経済効果4億レアル超 F1、ゲイパレードに並ぶ行事に=路上カーニバル

 サンパウロ州商業連盟(FecomercioSP)の試算によると、大小様々な「ブロッコ」と呼ばれるグループが一般市民へ普及したことにより、2018年の路上カーニバルはサンパウロ市に約4億レアル(約140億円)の経済効果をもたらした。なお、この数字には今年のカーニバルシーズンを締めくくった先週末、17、18日の動きが考慮されておらず、この2日間を計算に入れた場合、サンパウロ市にもたらされたであろう経済効果はさらに大きなものとなる。伯メディアが19日付で伝えた。

 同連盟の観光理事会によると、路上カーニバルの力強さはアニェンビーのサンボードロモ(サンバ場)で行われる伝統的なパレードに加えて、カーニバルに光をもたらした。同理事会の代表者は「カーニバル期間中におけるサンパウロ市内の商業とサービス業の動きは、カーニバルを自動車レースのF1とLGBTプライドパレードの隣に、同市の主要な年中行事のリストの中に仲間入りさせる」と話す。

 同理事会は、路上カーニバルによる経済効果は食料品、交通機関、そして衣装類(衣類、装飾品、化粧)といった分野に集中したとしている。また、サンパウロ市が中間報告として発表した900万人という延べ参加者数を基に、路上カーニバルが実施された日にはサンパウロ市内及び周辺都市から各日約200万人がブロッコの行進に参加し、アルコールまたは非アルコールの飲料を中心に1人当たり約45レアルを支出したとしている。

 サンパウロ州商業連盟による経済効果の試算結果や、市役所が先日公表した中間調査の結果(本紙16日付国内・中南米面)だけを見ると、路上カーニバルはサンパウロ市の経済、そしてカーニバルを楽しみたい人々にとって、本当に素晴らしいイベントであるかのように見える。しかし、それはあくまでも路上カーニバル等に参加した人々(観覧者含む)を対象に実施された調査の結果であり、その調査結果には、路上カーニバルのパレードが爆音を轟かせて行進する公道や広場等の近隣で生活する人々の声はまったく反映されていない。

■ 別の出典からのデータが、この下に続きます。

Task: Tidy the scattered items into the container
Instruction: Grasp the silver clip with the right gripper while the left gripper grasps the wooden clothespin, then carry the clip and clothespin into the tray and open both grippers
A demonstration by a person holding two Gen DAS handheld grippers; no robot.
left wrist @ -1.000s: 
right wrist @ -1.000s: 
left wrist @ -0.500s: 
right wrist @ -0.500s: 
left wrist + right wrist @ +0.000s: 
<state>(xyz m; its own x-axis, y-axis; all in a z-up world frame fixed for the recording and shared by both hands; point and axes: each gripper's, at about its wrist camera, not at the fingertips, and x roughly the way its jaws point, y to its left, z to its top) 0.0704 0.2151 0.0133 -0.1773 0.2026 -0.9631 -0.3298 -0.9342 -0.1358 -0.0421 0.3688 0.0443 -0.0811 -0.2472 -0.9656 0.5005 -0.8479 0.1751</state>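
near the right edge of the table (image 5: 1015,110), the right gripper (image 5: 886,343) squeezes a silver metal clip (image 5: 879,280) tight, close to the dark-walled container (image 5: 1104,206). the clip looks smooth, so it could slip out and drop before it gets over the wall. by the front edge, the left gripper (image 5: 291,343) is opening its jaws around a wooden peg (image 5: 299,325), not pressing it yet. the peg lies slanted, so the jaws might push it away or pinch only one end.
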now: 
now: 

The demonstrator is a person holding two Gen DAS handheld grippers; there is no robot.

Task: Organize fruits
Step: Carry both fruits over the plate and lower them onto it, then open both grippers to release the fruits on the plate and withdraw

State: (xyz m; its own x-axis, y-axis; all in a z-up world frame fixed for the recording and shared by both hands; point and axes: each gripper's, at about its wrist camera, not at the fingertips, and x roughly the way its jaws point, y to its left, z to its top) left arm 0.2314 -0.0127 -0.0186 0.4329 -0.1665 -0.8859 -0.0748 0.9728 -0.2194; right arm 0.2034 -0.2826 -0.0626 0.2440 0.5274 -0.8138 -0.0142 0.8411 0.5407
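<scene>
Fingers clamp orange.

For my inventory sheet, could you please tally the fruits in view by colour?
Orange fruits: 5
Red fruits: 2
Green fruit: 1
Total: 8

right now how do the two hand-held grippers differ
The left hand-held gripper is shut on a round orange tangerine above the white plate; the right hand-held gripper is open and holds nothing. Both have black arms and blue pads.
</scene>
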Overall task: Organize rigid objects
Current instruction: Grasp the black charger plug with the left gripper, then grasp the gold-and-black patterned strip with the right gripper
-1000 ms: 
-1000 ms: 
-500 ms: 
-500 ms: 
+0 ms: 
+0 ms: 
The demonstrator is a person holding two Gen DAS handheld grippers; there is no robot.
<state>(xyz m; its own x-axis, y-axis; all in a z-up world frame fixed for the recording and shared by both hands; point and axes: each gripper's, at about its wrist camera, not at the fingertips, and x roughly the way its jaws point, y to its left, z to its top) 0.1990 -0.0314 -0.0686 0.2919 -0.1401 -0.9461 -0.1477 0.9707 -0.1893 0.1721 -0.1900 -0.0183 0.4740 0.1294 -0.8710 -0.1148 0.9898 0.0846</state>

 今年初めて路上カーニバルに開放された23・デ・マイオ大通り(Av. 23 de Maio)に面した複数の病院が、ブロッコが発する騒音や参加者達による立ち小便などについて市に対して苦情を申し立てたことからも分かるように、この路上カーニバルというイベントは、その参加者やブロッコ関係者以外の人々の犠牲の上に成り立っている。その点から目を背けるならば、この先、路上カーニバルの発展はないだろう。